Trump is stingy with his own money and probably, based on the delay in donating money to the veterans’ fund and his unwillingness to disclose his taxes, also parsimonious in his charity. Machiavelli might compare Trump’s miserliness with that of the King of Spain, Ferdinand II of Aragón: “If he had been considered generous…[he] would not have engaged in or successfully carried out so many enterprises.”

In Short, Evil Has Gradations

Finally, there is the issue of impetuosity—one that would seem very hard to justify in a ruler, especially given how instantaneously technology can provoke the apocalypse. Even die-hard Trump supporters like my mother get upset every few weeks when he veers off-message into pettiness and vindictiveness. “I have to turn him off the television for a week before I can bring myself to forgive him,” she said to me. Her girlfriends concurred.

If we take a deep breath and read our Machiavelli, so many of the values we hold dear show up in a different light and virtue and vice become relative categories.
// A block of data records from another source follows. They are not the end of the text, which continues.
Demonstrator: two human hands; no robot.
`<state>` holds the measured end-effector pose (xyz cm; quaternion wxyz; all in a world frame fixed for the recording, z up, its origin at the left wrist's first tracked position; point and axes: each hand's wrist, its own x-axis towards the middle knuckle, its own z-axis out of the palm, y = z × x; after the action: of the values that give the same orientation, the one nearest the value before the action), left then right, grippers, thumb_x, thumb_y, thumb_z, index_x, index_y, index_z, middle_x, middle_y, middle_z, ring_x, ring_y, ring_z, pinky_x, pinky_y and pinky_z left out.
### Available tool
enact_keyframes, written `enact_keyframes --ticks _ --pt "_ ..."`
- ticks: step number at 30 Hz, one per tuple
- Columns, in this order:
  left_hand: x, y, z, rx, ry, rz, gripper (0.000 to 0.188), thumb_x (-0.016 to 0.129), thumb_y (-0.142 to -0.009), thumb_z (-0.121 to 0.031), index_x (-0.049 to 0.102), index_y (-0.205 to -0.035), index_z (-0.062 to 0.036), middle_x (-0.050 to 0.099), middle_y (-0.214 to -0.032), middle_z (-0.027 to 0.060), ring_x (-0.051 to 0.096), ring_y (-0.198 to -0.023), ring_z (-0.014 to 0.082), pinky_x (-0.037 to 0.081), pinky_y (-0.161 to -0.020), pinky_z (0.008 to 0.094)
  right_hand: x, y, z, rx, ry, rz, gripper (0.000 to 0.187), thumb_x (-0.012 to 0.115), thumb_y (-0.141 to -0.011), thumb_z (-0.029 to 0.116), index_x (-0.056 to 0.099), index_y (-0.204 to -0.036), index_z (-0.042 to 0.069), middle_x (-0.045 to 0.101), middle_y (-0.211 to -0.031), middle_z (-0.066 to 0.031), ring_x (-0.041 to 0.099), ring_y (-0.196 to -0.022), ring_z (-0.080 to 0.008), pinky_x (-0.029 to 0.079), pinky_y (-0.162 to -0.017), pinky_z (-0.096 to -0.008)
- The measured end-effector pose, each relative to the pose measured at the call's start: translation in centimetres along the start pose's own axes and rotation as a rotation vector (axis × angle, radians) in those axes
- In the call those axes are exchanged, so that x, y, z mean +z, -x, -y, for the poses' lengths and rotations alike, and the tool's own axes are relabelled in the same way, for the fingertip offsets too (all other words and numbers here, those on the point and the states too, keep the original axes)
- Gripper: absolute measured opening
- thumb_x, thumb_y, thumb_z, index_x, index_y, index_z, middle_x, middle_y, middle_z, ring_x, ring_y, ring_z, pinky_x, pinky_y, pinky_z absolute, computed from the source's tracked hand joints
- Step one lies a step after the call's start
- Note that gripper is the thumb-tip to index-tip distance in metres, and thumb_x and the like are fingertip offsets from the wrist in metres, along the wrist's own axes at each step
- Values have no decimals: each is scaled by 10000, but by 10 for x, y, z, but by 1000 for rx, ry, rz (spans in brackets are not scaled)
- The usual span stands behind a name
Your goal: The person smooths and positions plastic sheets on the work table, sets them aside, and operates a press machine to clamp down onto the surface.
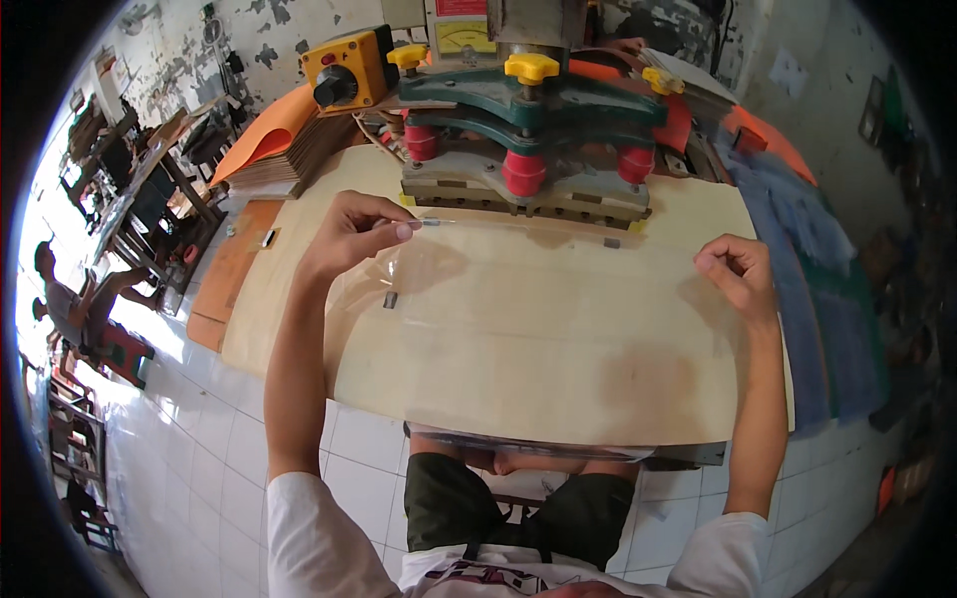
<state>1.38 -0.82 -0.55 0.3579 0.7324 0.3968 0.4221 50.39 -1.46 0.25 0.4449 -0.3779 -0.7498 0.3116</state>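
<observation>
My left hand (361, 235) pinches the upper left edge of a clear plastic sheet (518, 329), just in front of a press head. My right hand (740, 275) is closed in a pinch at the sheet's right side, where the see-through edge is hard to make out. A small grey tab (611, 242) shows along the sheet's far edge, and another dark tab (391, 299) is below my left hand. Beneath the sheet lies a pale board (289, 289). The green press frame (528, 100) stands beyond, with red insulators and a flat metal bar low over the board.
A yellow control box (349, 70) with a black knob stands at the back left, beside an orange sheet on a stack (264, 140). Blue plastic sheets (807, 269) hang over the right side. Farther left, a person (80, 299) sits on a red stool on the tiled floor.
</observation>
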Motion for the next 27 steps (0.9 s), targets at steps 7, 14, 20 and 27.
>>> enact_keyframes --ticks 7,14,20,27 --pt "5 0 -6 -66 -10 22 205 740 -870 -165 737 -914 36 519 -598 -62 400 -542 13 271 -490 228 -3 -1 -7 53 1 17 110 706 -860 99 683 -821 -1 564 -679 63 408 -593 2 293 -529 -192" --pt "3 -2 1 -117 4 59 199 737 -873 -173 737 -901 25 547 -620 -59 405 -553 12 285 -497 219 3 0 -4 98 5 22 137 697 -871 118 663 -802 5 535 -656 71 397 -576 3 281 -516 -195" --pt "3 -6 6 -142 -37 87 193 724 -885 -179 731 -902 13 563 -624 -48 424 -544 18 299 -488 220 5 -2 -8 124 24 57 178 674 -892 162 642 -806 10 534 -642 44 419 -558 -14 305 -509 -200" --pt "2 -8 13 -217 -102 157 164 711 -884 -162 731 -915 -2 603 -683 -51 460 -596 15 331 -509 211 15 -4 -16 245 1 84 145 686 -879 127 655 -813 2 545 -677 65 414 -593 -4 305 -532 -199"
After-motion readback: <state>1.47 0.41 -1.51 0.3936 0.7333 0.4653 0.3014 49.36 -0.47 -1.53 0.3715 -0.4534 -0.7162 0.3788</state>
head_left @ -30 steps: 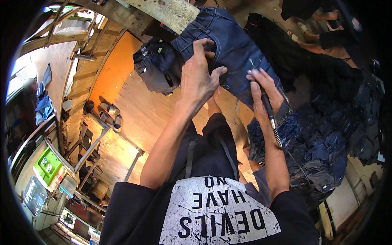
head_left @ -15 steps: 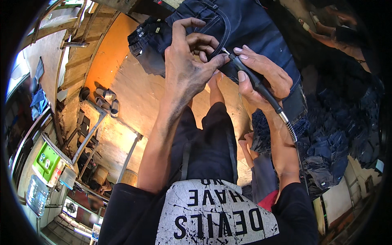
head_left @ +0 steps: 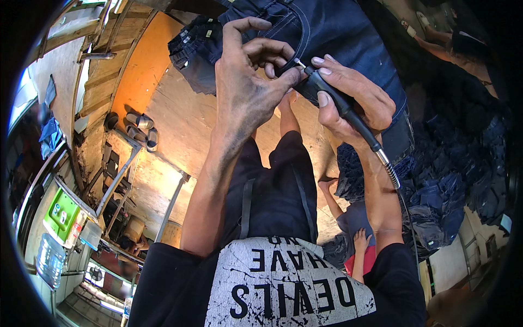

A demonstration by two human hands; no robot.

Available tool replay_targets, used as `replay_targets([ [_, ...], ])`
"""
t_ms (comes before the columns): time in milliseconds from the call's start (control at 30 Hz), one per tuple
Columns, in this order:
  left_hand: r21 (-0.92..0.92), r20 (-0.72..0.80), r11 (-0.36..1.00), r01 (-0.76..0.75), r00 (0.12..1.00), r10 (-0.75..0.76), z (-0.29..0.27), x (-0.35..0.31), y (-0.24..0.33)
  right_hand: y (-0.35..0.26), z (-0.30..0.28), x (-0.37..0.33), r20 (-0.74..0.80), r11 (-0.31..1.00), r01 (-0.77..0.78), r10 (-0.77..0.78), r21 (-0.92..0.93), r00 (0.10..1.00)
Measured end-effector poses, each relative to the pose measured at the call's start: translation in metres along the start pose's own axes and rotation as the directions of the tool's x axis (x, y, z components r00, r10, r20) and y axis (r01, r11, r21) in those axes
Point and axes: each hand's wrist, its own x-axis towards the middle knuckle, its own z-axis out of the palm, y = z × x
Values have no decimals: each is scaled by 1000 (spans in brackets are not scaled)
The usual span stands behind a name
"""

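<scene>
Dark blue denim jeans [head_left: 343,38] with pale stitching hang in front of me at the top of the view. My left hand [head_left: 245,82] is closed in a pinch on a curved, seamed edge of the jeans, its index finger raised and bent. A black pen-like rotary tool [head_left: 339,102] rests in my right hand [head_left: 365,98], fingers wrapped along its body. Its thin metal tip meets the denim edge by my left thumb. From its rear end a metal spring sleeve and a thin cable run down past my right forearm.
A dark gathered garment [head_left: 196,54] lies left of the jeans. Heaps of dark denim [head_left: 436,180] fill the right side. Sandals [head_left: 143,131] sit on the wooden floor [head_left: 180,125] by a metal frame. Another person's hand [head_left: 361,240] and legs are close at my right.
Both hands keep their grips and shift only slightly; the tool tip stays at the denim edge. The other person's hand has come into view at my right, and their leg has moved.
</scene>
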Motion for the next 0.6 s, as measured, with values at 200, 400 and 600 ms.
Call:
replay_targets([
  [200, -14, 11, 1000, -14, 1000, 14, -1, -1, -2, 2, 1, 0, -46, 1000, -28, 29, 8, 999],
  [400, -37, 4, 999, -36, 999, 36, 1, -3, -6, 2, 1, 0, -59, 999, -52, 53, 15, 997],
  [600, -57, -18, 996, -68, 998, 67, 4, -4, -8, -2, 0, 2, -62, 997, -82, 82, -1, 995],
])
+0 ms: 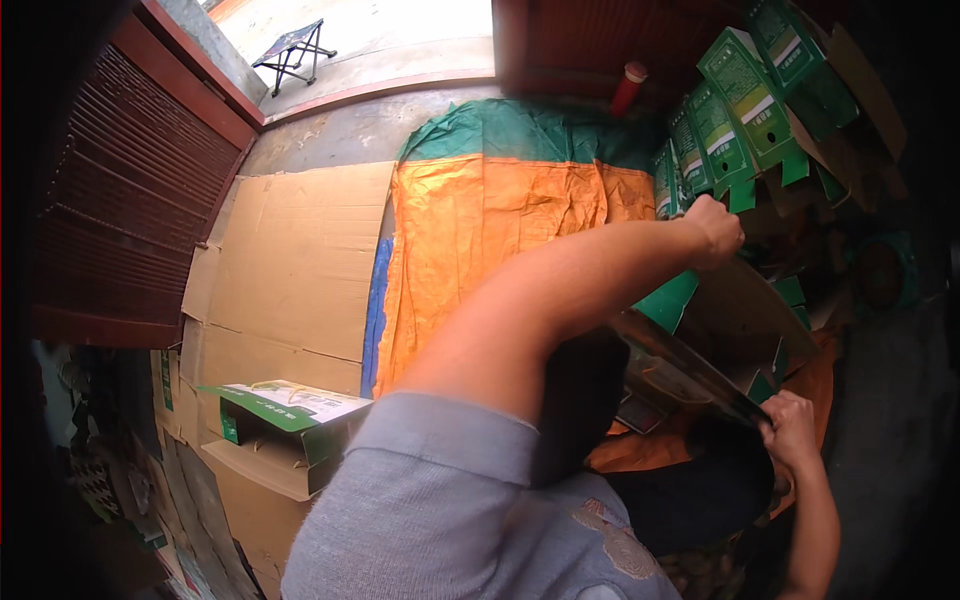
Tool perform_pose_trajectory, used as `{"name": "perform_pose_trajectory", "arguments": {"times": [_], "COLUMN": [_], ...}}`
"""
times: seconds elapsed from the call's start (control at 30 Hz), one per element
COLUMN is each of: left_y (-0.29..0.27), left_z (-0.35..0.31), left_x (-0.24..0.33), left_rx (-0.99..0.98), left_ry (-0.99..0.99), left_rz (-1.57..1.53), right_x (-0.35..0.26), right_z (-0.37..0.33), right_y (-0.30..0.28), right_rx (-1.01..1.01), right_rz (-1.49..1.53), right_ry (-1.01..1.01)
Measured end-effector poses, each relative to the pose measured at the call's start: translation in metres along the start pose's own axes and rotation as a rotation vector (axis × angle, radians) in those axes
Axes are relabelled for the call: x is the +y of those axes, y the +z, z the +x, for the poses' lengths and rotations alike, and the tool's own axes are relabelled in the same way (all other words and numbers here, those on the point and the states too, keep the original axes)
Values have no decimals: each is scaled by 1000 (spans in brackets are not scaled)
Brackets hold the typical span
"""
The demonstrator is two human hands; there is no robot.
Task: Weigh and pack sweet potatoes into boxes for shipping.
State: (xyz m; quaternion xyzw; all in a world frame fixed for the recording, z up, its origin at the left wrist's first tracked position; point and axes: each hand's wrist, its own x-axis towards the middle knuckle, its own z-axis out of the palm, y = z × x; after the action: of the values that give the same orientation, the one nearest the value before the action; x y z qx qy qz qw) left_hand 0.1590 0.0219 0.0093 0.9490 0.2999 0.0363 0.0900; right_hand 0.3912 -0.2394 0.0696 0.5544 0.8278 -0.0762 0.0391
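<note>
We see a flat, unfolded green-and-brown cardboard box (715, 335) held between both hands, low right of the view. Its long axis runs diagonally, from the upper end by the left hand down to the lower right end by the right hand; the brown inner face turns up, the printed green side shows along the near edge.

Left hand (715, 228) is clenched on the box's far upper edge, knuckles up. That arm crosses the view from the grey sleeve (440, 500) at bottom centre, bare forearm stretched up and to the right, elbow nearly straight. Right hand (790, 425) grips the box's lower corner, fingers curled round the edge, forearm coming up from the bottom right edge.

Just beyond the left hand stands a stack of the same green boxes (745, 95), leaning upright against a dark wall, and a red cylinder (628, 88) sits a bit left of them. Under and left of the left arm lies an orange and green tarp (500, 215) on the floor. Further left of that are flattened brown cardboard sheets (300, 260). Well left of both hands, near the sleeve, one folded-up green-topped box (290, 420) rests on the cardboard.

Room: concrete floor, dark red slatted shutter (130, 190) at far left, open doorway at top with a small folding stool (292, 50) outside in daylight.
</note>
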Motion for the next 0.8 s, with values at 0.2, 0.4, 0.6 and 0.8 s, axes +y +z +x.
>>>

Trump is as reckless and self-destructive as anybody I have ever seen in the public eye. It’s not his tough stance on immigration or caution about Islam, but perhaps his impetuosity that disturbs people. In judging the relative merits of consistency versus impetuosity, Machiavelli concludes, “it is better to be impetuous than cautious, because Fortune is a woman, and if you want to keep her under it is necessary to beat her and force her down. It is clear that she more often allows herself to be won over by impetuous men than by those who proceed coldly.”

Now there’s a quote Trump would savor, both for its substance and style. It ratifies his idea that our enemies will never know the next move. His appeal to less cautious, more ferocious, actions are Machiavelli’s mark of an effective ruler.

This contrasts with Clinton’s focus group-tested attempts at consistency. She is equally changeable, but does not seem impetuous. Rather, she is consistently beholden to whatever may get her into office—be it Saudi princes or Bernie progressives or Republican billionaires. Flip-flopping is not impetuous, nor is pandering; rather, it is calculating, and of course Clinton is consistent in her scheming if nothing else.

If we take a deep breath and read our Machiavelli, so many of the values we hold dear show up in a different light and virtue and vice become relative categories. This won’t appeal to the fundamentalist moralist in most of us. However, the naughty Florentine with the little glass eye may sharpen our lens to parse the nuances of vice: lying (lying to whom? For whose sake?), miserliness (maybe it’s a good thing?), impetuosity (strategy or a liability?), and ruthlessness (does it bring about the end of the republic or the conquest of our enemies?).